● EXERCISE OBJECTIVE: To complete this task, print all the data below exactly but leave out the images.

• • • •

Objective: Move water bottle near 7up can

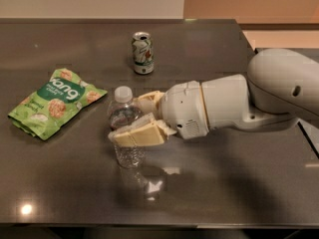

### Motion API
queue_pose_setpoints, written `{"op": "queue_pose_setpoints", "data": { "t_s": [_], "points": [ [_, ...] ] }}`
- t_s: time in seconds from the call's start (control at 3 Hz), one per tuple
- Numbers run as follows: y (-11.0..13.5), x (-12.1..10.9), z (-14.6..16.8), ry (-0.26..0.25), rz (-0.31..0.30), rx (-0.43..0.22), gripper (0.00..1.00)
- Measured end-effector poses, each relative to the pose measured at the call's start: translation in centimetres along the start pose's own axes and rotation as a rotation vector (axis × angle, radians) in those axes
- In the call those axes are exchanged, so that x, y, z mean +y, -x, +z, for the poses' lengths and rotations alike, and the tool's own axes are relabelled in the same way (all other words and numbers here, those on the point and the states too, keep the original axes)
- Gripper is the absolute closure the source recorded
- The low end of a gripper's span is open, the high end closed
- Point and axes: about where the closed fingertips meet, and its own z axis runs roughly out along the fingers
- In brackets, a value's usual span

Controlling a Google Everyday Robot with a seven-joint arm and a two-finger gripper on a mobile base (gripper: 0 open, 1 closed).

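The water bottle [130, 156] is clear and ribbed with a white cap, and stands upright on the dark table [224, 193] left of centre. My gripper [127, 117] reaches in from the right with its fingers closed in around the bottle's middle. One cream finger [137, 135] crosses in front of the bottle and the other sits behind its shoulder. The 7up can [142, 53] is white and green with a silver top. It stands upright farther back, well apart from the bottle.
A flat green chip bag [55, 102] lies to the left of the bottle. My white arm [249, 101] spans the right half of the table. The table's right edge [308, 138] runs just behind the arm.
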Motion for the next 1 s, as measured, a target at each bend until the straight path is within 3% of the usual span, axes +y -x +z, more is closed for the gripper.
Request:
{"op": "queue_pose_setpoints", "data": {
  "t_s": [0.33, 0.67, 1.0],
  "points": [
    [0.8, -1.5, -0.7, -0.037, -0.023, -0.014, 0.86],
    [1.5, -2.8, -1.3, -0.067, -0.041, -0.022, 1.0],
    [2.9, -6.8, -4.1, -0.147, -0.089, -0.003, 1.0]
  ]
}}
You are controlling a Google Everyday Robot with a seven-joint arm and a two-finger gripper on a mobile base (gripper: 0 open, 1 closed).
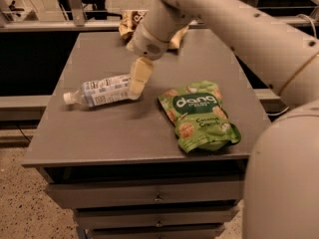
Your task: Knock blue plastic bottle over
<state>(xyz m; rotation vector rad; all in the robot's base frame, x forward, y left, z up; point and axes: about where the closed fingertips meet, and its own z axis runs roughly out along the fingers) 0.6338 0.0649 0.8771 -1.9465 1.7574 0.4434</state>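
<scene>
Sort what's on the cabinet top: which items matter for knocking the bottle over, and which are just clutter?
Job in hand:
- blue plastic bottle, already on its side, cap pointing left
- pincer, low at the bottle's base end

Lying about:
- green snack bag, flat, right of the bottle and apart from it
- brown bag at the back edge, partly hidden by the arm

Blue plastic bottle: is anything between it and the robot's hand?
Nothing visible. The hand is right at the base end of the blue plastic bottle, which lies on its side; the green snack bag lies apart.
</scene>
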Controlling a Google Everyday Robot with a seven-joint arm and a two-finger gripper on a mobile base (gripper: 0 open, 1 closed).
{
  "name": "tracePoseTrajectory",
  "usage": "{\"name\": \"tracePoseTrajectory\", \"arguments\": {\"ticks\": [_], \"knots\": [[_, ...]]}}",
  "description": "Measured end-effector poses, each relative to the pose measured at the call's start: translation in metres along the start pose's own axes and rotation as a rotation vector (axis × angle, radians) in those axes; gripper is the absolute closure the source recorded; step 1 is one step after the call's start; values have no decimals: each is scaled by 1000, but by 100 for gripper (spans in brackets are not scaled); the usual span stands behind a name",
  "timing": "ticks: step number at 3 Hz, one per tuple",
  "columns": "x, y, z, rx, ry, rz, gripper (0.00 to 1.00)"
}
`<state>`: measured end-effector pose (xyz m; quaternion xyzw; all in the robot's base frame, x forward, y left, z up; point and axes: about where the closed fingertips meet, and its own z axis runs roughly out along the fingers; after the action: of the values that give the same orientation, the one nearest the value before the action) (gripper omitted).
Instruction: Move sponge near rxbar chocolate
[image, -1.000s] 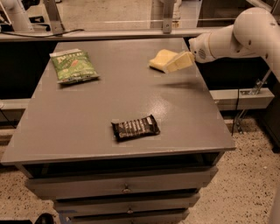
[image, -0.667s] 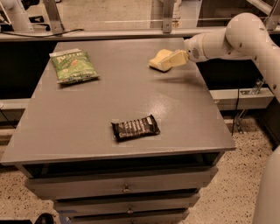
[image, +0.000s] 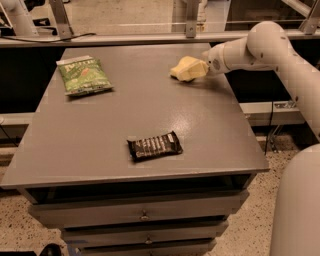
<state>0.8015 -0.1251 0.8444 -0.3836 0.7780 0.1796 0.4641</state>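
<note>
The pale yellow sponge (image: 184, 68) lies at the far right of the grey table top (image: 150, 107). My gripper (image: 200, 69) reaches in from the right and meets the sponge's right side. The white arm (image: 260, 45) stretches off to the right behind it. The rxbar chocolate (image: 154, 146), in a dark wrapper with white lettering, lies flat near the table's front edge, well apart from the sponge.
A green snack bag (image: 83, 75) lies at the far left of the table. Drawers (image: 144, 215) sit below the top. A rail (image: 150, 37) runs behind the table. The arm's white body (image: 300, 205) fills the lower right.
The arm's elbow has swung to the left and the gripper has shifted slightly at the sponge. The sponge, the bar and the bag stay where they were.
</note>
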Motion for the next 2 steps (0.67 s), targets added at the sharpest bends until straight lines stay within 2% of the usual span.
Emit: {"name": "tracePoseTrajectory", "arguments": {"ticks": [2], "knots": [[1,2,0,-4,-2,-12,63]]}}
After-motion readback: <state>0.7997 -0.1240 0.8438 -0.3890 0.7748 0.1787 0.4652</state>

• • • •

● EXERCISE RESPONSE:
Objective: Move water bottle near 7up can


### Motion API
queue_pose_setpoints, written `{"op": "queue_pose_setpoints", "data": { "t_s": [_], "points": [ [_, ...] ] }}`
- t_s: time in seconds from the call's start (control at 3 Hz), one per tuple
- Numbers run as follows: y (-11.0..13.5), x (-12.1..10.9), z (-14.6..16.8), ry (-0.26..0.25), rz (-0.31..0.30), rx (-0.43..0.22), gripper (0.00..1.00)
- Measured end-effector poses, each relative to the pose measured at the call's start: translation in centimetres along the start pose's own axes and rotation as a rotation vector (axis × angle, radians) in those axes
- In the call those axes are exchanged, so that x, y, z mean +y, -x, +z, for the poses' lengths and rotations alike, and the tool's own axes are relabelled in the same way (all other words and numbers here, those on the point and the states too, keep the original axes)
- Gripper is the absolute closure the source recorded
- The low end of a gripper's span is open, the high end closed
- Point and axes: about where the closed fingertips meet, and its own z axis runs roughly out along the fingers
- In brackets, a value's usual span

Controlling a Google Everyday Robot with a seven-joint arm and a two-finger gripper on a mobile base (gripper: 0 open, 1 closed).

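The water bottle [130, 156] is clear and ribbed with a white cap, and stands upright on the dark table [224, 193] left of centre. My gripper [127, 117] reaches in from the right with its fingers closed in around the bottle's middle. One cream finger [137, 135] crosses in front of the bottle and the other sits behind its shoulder. The 7up can [142, 53] is white and green with a silver top. It stands upright farther back, well apart from the bottle.
A flat green chip bag [55, 102] lies to the left of the bottle. My white arm [249, 101] spans the right half of the table. The table's right edge [308, 138] runs just behind the arm.
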Motion for the next 1 s, as measured, a target at each bend until the straight path is within 3% of the usual span, axes +y -x +z, more is closed for the gripper.
Request:
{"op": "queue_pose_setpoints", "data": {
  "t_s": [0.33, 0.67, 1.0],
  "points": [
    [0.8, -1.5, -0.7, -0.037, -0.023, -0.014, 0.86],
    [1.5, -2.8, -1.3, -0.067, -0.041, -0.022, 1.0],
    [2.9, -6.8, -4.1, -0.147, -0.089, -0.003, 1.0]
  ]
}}
You are controlling a Google Everyday Robot with a seven-joint arm and a two-finger gripper on a mobile base (gripper: 0 open, 1 closed).
Your task: Knock blue plastic bottle over
<state>(xyz m; rotation vector rad; all in the robot's base frame, x forward, y left, z up; point and axes: about where the closed fingertips meet, and its own z axis runs roughly out along the fingers) 0.6338 0.0649 0.8771 -1.9465 1.7574 0.4434</state>
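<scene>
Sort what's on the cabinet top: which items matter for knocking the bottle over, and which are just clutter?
Job in hand:
- blue plastic bottle, already on its side, cap pointing left
- pincer, low at the bottle's base end

Lying about:
- green snack bag, flat, right of the bottle and apart from it
- brown bag at the back edge, partly hidden by the arm

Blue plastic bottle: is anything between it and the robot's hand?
Nothing visible. The hand is right at the base end of the blue plastic bottle, which lies on its side; the green snack bag lies apart.
</scene>
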Controlling a Google Everyday Robot with a seven-joint arm and a two-finger gripper on a mobile base (gripper: 0 open, 1 closed).
{
  "name": "tracePoseTrajectory",
  "usage": "{\"name\": \"tracePoseTrajectory\", \"arguments\": {\"ticks\": [_], \"knots\": [[_, ...]]}}",
  "description": "Measured end-effector poses, each relative to the pose measured at the call's start: translation in metres along the start pose's own axes and rotation as a rotation vector (axis × angle, radians) in those axes; gripper is the absolute closure the source recorded; step 1 is one step after the call's start; values have no decimals: each is scaled by 1000, but by 100 for gripper (spans in brackets are not scaled); the usual span stands behind a name",
  "timing": "ticks: step number at 3 Hz, one per tuple",
  "columns": "x, y, z, rx, ry, rz, gripper (0.00 to 1.00)"
}
`<state>`: measured end-effector pose (xyz m; quaternion xyzw; all in the robot's base frame, x forward, y left, z up; point and axes: about where the closed fingertips meet, and its own z axis runs roughly out along the fingers; after the action: of the values that give the same orientation, the one nearest the value before the action) (gripper omitted).
Instruction: Move sponge near rxbar chocolate
[image, -1.000s] 
[image, -0.667s] 
[image, +0.000s] 
<state>0.8015 -0.1251 0.8444 -0.3836 0.7780 0.1796 0.4641</state>
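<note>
The pale yellow sponge (image: 184, 68) lies at the far right of the grey table top (image: 150, 107). My gripper (image: 200, 69) reaches in from the right and meets the sponge's right side. The white arm (image: 260, 45) stretches off to the right behind it. The rxbar chocolate (image: 154, 146), in a dark wrapper with white lettering, lies flat near the table's front edge, well apart from the sponge.
A green snack bag (image: 83, 75) lies at the far left of the table. Drawers (image: 144, 215) sit below the top. A rail (image: 150, 37) runs behind the table. The arm's white body (image: 300, 205) fills the lower right.
The arm's elbow has swung to the left and the gripper has shifted slightly at the sponge. The sponge, the bar and the bag stay where they were.
</note>
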Motion for the next 2 steps (0.67 s), targets added at the sharpest bends until straight lines stay within 2% of the usual span.
Emit: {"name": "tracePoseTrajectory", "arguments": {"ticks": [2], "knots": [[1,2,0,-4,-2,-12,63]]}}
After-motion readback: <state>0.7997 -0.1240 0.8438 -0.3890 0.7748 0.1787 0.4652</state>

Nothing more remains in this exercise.